Teachers prepare for school

Elementary students across the Valley packed their bags, boarded the bus and started their first day of school today.

No doubt some will rejoice to see their friends, while others will bemoan the end of summer and the old grind of homework. Behind all the commotion though, behind the crowded hallways and shrieks of laughter, there are hundreds of educators who didn't have the same long summer vacation as their students.

"There's probably only a small window in July when there are no teachers in here," Minden Elementary Principal Ken Stoll said on Tuesday. "There's rarely a period in the summer when there are no teachers. That's just the nature of the beast. We've actually had teachers volunteer to come in and tutor students, which just shows their dedication."

Stoll is entering his seventh year as an administrator; the first batch of kindergartners he had as a principal will now be entering the sixth grade.

"It doesn't seem like it's been that long," he said. "I'm always excited about the new year. There are new challenges ahead, but we're ready to go forth and conquer."

As Stoll was busy in the front office, sixth-grade teacher Roxanne Usher was in her classroom preparing for 24 new students.

"I'm excited, but I can never let them see my nerves," she said.

It's Usher's first year with the Douglas County School District. In the late 1990s, she taught in Carson City, but later took a career break to raise her two kids, who now attend Gardnerville Elementary School. In fact, Usher's 7-year-old daughter had been helping her stack textbooks and school supplies on each student's desk.

"I have a lot of fun things planned, but I can't let the cat out of the bag," Usher said. "My goal is to have my students ready for middle school - that's a big change in their lives. Right now, I'm just going through stuff and setting it up the way I want it. It's exciting to have my own classroom again. It was hard to quit that."

Special education teacher Norma Hendricks doesn't have her own classroom, but rather has students spread across several grades. She was visiting with Usher on Tuesday morning.

"I look forward to seeing the kids and how they've changed," she said.

Hendricks described the first day of school as a honeymoon of sorts.

"They're so excited in the beginning; you really got to enjoy the moment," she said.

She said a teacher's instincts are never turned off.

"All summer you're thinking about what you can do. You're looking at things and how they'd work for one of your kids," Hendricks said. "We're a tight-knit school, a village. We work together and take responsibility for all kids."

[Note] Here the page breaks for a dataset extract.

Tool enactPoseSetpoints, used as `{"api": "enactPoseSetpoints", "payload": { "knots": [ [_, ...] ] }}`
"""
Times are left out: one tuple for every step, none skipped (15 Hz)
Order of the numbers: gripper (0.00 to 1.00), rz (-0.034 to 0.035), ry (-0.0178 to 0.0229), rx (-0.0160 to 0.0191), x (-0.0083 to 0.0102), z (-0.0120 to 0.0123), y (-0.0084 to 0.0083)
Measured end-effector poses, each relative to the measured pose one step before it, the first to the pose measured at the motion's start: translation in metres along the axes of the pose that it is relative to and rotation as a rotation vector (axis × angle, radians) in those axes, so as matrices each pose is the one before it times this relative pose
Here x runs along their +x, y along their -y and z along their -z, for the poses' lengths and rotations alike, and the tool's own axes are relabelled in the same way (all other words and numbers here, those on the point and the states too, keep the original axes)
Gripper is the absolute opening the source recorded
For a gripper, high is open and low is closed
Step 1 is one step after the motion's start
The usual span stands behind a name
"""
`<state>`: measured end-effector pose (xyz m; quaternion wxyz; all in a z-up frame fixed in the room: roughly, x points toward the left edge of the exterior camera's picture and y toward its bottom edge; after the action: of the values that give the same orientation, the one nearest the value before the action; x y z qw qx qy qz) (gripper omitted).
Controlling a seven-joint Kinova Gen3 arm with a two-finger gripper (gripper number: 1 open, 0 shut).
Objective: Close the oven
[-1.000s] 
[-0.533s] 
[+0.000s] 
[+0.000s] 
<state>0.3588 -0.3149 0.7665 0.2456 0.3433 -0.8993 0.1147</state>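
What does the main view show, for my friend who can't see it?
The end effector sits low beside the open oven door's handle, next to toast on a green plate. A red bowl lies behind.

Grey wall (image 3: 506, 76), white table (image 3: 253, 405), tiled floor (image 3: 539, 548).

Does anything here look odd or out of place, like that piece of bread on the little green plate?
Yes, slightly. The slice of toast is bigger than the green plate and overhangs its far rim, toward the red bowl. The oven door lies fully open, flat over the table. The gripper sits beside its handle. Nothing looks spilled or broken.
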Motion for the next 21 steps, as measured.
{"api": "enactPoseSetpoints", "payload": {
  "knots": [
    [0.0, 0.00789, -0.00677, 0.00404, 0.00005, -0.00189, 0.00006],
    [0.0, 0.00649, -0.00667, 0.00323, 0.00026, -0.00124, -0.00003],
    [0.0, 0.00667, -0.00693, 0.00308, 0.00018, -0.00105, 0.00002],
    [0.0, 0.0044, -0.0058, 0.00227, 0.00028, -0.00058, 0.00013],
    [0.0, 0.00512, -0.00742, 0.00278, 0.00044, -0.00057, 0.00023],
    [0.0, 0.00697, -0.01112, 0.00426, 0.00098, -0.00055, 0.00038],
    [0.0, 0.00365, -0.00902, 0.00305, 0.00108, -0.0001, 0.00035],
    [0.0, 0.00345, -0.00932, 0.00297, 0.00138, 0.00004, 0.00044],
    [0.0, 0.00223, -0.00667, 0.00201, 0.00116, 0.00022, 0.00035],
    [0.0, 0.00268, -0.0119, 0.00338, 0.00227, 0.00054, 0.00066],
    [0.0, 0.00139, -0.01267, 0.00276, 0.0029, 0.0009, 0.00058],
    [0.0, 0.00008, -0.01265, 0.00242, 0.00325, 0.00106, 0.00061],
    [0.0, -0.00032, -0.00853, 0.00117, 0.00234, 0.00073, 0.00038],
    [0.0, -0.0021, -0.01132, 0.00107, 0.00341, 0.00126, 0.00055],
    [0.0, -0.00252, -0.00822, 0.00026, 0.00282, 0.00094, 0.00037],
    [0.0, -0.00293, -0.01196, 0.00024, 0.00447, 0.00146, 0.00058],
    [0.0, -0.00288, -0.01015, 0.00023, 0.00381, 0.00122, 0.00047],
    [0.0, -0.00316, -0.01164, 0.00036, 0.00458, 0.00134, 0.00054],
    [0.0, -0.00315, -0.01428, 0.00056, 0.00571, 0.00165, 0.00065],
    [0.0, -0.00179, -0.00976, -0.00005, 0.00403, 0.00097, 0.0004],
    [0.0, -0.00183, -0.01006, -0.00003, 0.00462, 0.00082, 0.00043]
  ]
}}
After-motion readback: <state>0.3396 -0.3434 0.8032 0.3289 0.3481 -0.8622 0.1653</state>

Fifth/sixth-grade teachers Marlene Moyer and Claudia Bertolone-Smith know about working together. They team up their multi-age classes on a daily basis.

"We really try to make a class community for both groups," said Bertolone-Smith.

Moyer said students have a host of projects and events to look forward to this year, including a math circle program with a mathematics professor from University of Nevada, Reno, a monthly lecture series on the environment, and the study of ancient cultures.

She said all the projects will be fun, but will require numerous essays.

"Instead of shoving details into their brains, we want them to synthesize, to get that higher level of thinking, to see how everything is connected, how history is not just dead but that ancient cultures are connected to us."

Bertolone-Smith said kids today, surrounded by electronic media, are used to getting instant pay-offs.

"Hard work makes you smarter," she said. "We want to teach students that hard work pays off in the end, not always right away."

Sixth-grader Caitlyn Bidart, whose mother also works at the school, was in Moyer's class helping the teachers organize files. The 11-year-old student was in a multi-age class last year and is now taking the place of her graduated peers.

"It's kind of fun being the oldest," she said. "Kids look up to you and follow your example."

This year, Caitlyn is hoping to improve her math skills, and Moyer and Bertolone-Smith, who've both been at the school for more than five years, are hoping they can help Caitlyn reach that goal.

"I'm still always nervous on the first day," said Bertolone-Smith, who was Minden Elementary's teacher of the year last year. "What's it going to look like? Who are the new kids and what kind of help will they need? We can never prepare for all the variables."